══ DATASET SECTION ══
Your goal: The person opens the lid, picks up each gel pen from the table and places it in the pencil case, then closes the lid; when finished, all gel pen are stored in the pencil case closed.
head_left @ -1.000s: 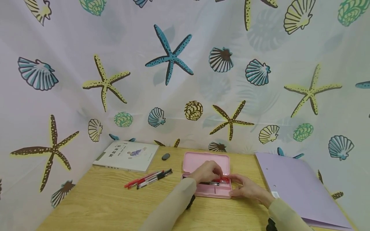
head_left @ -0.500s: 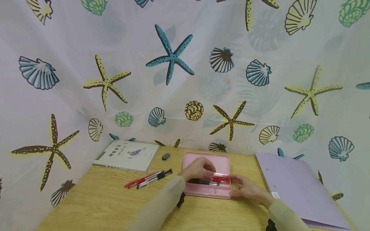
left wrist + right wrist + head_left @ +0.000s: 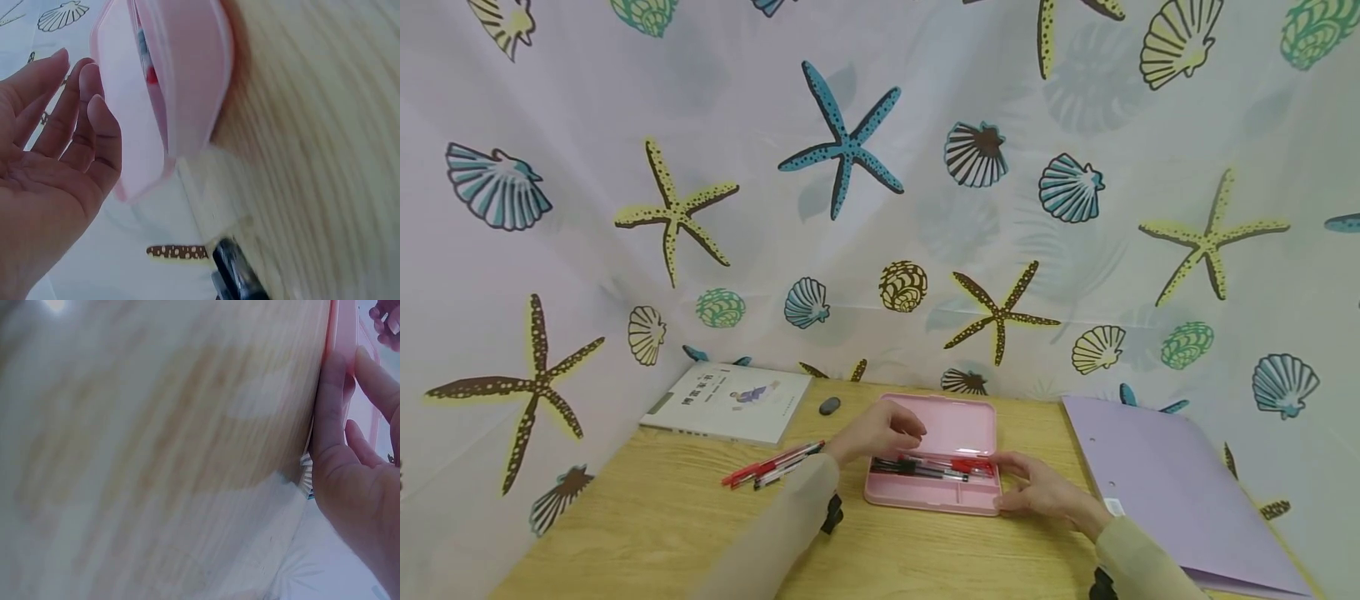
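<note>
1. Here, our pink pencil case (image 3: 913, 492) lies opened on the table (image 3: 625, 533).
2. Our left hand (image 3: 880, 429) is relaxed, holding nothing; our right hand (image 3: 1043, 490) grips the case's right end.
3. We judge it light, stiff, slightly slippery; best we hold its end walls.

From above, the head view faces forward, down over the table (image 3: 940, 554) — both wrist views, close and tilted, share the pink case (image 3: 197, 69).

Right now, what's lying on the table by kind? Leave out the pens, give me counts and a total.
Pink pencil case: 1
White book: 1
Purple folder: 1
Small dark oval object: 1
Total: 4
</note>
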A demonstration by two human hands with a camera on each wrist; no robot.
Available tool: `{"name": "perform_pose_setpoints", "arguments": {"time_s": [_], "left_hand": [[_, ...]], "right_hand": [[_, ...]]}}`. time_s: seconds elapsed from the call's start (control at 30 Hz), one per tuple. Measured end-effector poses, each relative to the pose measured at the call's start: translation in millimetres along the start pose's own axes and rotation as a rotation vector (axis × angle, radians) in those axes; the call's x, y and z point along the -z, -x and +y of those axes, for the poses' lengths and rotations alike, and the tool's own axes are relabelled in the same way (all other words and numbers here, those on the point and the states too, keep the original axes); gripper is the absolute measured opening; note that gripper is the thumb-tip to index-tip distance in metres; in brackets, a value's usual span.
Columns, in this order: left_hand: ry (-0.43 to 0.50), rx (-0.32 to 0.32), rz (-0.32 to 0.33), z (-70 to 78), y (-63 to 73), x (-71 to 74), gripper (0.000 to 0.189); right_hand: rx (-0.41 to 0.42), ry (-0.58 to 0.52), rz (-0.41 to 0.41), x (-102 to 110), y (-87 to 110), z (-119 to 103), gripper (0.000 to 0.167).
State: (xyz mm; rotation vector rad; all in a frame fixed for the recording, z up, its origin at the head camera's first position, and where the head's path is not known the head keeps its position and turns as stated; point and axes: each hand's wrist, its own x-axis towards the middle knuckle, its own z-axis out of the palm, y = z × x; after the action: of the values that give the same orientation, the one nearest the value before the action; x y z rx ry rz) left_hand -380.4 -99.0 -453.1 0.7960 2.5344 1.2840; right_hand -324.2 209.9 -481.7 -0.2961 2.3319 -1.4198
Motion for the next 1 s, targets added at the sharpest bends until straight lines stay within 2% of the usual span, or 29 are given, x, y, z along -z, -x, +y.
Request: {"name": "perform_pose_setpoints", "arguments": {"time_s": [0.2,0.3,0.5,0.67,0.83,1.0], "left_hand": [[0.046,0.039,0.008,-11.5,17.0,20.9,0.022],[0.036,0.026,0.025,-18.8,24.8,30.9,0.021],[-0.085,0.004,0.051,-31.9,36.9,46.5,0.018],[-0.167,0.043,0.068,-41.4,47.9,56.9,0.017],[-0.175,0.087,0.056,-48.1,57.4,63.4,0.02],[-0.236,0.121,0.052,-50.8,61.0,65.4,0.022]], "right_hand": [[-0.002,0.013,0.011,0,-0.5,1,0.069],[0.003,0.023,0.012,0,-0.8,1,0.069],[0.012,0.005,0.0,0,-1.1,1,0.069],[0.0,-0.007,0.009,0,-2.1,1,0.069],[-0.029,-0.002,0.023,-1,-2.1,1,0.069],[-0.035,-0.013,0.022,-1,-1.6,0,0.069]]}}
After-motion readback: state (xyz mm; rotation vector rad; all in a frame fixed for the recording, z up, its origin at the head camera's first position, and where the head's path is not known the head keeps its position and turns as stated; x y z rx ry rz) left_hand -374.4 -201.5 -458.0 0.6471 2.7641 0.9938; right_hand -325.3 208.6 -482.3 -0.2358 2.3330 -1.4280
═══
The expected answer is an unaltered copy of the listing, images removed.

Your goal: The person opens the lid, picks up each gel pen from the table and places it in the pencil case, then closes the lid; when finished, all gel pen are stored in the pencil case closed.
head_left @ -1.000s: 
head_left @ -0.500s: 
left wrist + right wrist + head_left @ +0.000s: 
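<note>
1. Here, our pink pencil case (image 3: 913, 492) lies opened on the table (image 3: 625, 533).
2. Our left hand (image 3: 880, 429) is relaxed, holding nothing; our right hand (image 3: 1043, 490) grips the case's right end.
3. We judge it light, stiff, slightly slippery; best we hold its end walls.

From above, the head view faces forward, down over the table (image 3: 940, 554) — both wrist views, close and tilted, share the pink case (image 3: 197, 69).

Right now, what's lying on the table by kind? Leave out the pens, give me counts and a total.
Pink pencil case: 1
White book: 1
Purple folder: 1
Small dark oval object: 1
Total: 4
</note>
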A demonstration by two human hands with a camera on each wrist; no robot.
Available tool: `{"name": "perform_pose_setpoints", "arguments": {"time_s": [_], "left_hand": [[_, ...]], "right_hand": [[_, ...]]}}`. time_s: seconds elapsed from the call's start (control at 30 Hz), one per tuple. Measured end-effector poses, each relative to the pose measured at the call's start: translation in millimetres along the start pose's own axes and rotation as a rotation vector (axis × angle, radians) in those axes; the call's x, y and z point along the -z, -x and +y of those axes, for the poses' lengths and rotations alike, and the tool's own axes are relabelled in the same way (all other words and numbers here, those on the point and the states too, keep the original axes); gripper is the absolute measured opening; note that gripper is the thumb-tip to index-tip distance in metres; in brackets, a value's usual span.
Columns, in this order: left_hand: ry (-0.43 to 0.50), rx (-0.32 to 0.32), rz (-0.32 to 0.33), z (-70 to 78), y (-63 to 73), x (-71 to 74), gripper (0.000 to 0.189); right_hand: rx (-0.41 to 0.42), ry (-0.58 to 0.52), rz (-0.41 to 0.41), x (-102 to 110), y (-87 to 110), z (-119 to 103), gripper (0.000 to 0.167).
State: (xyz mm; rotation vector rad; all in a frame fixed for the recording, z up, its origin at the head camera's first position, and where the head's path is not known the head keeps its position and turns as stated; point and axes: each hand's wrist, its own x-axis towards the middle knuckle, its own z-axis out of the palm, y = z × x; after the action: of the values that give the same orientation, the one nearest the value before the action; x y z rx ry rz) left_hand -380.4 -99.0 -453.1 0.7960 2.5344 1.2840; right_hand -324.2 209.9 -481.7 -0.2961 2.3319 -1.4198
Motion for the next 1 s, targets added at the sharpest bends until straight lines stay within 2% of the usual span, or 29 are given, x, y, z along -z, -x, +y.
Request: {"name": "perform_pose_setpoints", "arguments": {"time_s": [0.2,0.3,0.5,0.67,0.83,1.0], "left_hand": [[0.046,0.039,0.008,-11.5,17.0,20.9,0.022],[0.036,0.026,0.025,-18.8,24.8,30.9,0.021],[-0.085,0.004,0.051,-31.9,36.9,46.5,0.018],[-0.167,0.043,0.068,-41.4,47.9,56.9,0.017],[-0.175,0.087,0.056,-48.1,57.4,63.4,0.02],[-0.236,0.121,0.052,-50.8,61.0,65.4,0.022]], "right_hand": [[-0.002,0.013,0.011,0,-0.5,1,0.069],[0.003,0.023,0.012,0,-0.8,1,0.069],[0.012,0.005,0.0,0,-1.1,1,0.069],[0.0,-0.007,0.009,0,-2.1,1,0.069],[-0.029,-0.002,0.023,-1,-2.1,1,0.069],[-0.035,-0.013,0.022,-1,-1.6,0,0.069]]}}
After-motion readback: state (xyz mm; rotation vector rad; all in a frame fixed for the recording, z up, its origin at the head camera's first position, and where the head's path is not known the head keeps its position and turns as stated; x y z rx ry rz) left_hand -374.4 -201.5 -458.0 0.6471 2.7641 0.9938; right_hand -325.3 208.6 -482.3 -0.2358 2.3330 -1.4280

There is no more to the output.